In 2021, the Camry was still the #1 bestseller (61,599), chased by the Model Y (60,394). The Honda Civic had dropped to #3 (59,818), just ahead of #4, the RAV4 (59,157). The Model 3 was #5 (53,572).
So for the California auto market, it was quite a show in 2022: The year when Toyota and Honda models were dethroned, and not by Ford or by GM or whatever, but by EVs, and by a wide margin.
It helps that Teslas are manufactured in California. No other automaker assembles vehicles in the state. In 2010, Toyota and GM abandoned their joint venture at the NUMMI plant in Fremont, and eventually Tesla took over the plant.
Teslas are now also manufactured in Texas, providing additional supply for the US market. This additional supply was why in California Model Y sales jumped by 44% and Model 3 sales by 47% year-over-year. But sales of the Camry dropped by 9%.
The auto industry was still dogged by supply problem in 2022, when it got further sideswiped by a shift in demand from trucks and big SUVs to fuel efficient vehicles and EVs, as gas prices shot higher in early 2022.
There is now plenty of supply of trucks and SUVs, but fuel-efficient vehicles were in short supply. The US brands have largely abandoned fuel efficient sedans, handing that market to the import brands and EVs. Many of these models have waiting lists. This is the case in much of the US, including in California.
EVs: Electric Utilities see exit from 13 years of declining demand.
The large-scale effort on efficiency by households, office buildings, and industrial plants, and relatively little need for air-conditioning in the coastal strip where the vast majority of Californians live, caused electricity sales to decline for 13 years.
Electricity sales to end users had peaked in 2008 at 268,000 Gigawatt hours, and then wobbled lower, according to the annual data provided by the EIA. By 2021, sales were down 8% from the peak, and had fallen below the sales of 2001! This is a terrible situation for an industry that is configured for growth and makes new investments nearly impossible.
The annual data is not yet available for 2022. But monthly data through November indicate that electricity sales in 2022 rose 2.1% from a year earlier.

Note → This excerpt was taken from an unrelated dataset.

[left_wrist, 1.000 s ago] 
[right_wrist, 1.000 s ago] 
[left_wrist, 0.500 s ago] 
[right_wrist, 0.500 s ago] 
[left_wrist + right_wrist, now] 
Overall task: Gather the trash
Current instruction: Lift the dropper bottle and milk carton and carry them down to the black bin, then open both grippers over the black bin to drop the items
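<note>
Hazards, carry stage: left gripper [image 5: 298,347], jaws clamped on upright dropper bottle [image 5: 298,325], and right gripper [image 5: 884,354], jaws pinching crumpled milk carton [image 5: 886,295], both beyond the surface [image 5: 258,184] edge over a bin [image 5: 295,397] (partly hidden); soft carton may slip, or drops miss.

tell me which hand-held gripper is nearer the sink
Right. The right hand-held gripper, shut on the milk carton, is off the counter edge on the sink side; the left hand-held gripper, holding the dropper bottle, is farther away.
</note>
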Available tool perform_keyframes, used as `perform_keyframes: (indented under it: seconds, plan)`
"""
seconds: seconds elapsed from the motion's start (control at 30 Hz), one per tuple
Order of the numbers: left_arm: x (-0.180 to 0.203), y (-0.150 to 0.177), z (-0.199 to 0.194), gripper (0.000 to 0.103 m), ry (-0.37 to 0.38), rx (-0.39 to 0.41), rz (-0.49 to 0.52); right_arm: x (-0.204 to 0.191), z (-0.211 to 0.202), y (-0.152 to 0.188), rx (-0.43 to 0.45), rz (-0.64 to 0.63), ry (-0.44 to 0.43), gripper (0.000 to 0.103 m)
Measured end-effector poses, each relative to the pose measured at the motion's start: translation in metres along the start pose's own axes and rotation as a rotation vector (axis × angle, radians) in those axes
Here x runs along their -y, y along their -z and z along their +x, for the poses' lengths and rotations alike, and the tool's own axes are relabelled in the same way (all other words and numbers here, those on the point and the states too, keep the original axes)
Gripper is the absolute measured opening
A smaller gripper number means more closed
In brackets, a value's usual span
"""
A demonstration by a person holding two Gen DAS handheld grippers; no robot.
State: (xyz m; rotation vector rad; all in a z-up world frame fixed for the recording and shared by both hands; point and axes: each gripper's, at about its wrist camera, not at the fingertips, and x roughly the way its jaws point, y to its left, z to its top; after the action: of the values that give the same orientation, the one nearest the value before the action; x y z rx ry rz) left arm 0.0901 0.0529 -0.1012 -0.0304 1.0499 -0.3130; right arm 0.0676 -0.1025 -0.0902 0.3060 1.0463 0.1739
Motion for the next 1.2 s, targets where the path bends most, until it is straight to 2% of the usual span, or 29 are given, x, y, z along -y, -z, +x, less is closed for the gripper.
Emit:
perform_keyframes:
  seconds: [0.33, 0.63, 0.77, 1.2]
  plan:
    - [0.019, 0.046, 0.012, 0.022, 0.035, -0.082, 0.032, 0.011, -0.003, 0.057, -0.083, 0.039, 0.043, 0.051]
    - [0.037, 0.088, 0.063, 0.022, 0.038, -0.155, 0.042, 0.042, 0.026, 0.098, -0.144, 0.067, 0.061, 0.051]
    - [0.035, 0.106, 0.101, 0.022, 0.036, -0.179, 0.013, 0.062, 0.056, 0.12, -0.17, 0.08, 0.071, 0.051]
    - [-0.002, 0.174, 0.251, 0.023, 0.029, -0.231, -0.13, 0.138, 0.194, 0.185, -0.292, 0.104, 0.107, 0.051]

Assuming that December had a similar increase, electricity sales showed the first real bump since 2008. But they’re still only back roughly where they’d first been in 2005.
This marks the first year that we can see the uptick of demand from EVs show up in the chart:
EV owners who have a charger at home charge their vehicles at night when rates are lower (time-of-use pricing). This creates electricity consumption at a time when there is very little other demand. It allows electric utilities to make some money off their otherwise idle capacity. This demand in the middle of the night doesn’t require additional investment by the utility. This load in the middle of the night may turn out to be one of the best things that ever happened to utilities.
Electric utilities are like any other company: they need growth. But in California, they have been stuck with declining demand. This makes investment in new infrastructure nearly impossible because there isn’t enough demand for it. Utilities are designed like landlords: They borrow large amounts cheaply to fund big investments, and then earn a steady stream of revenues for decades from these investments, which justifies issuing bonds and makes investors happy. But the whole model fell apart when demand began to sag year after year.
Demand from EVs is now showing the first signs of reversing the decline. It’s still just a small uptick, and it’s only the first one, but it’s a great moment for the utility industry.
Just like EVs have unleashed hundreds of billions of dollars of investment by automakers in the US, and have created all kinds of new well-paid jobs, EVs will give the electric utility industry in California a path to growth.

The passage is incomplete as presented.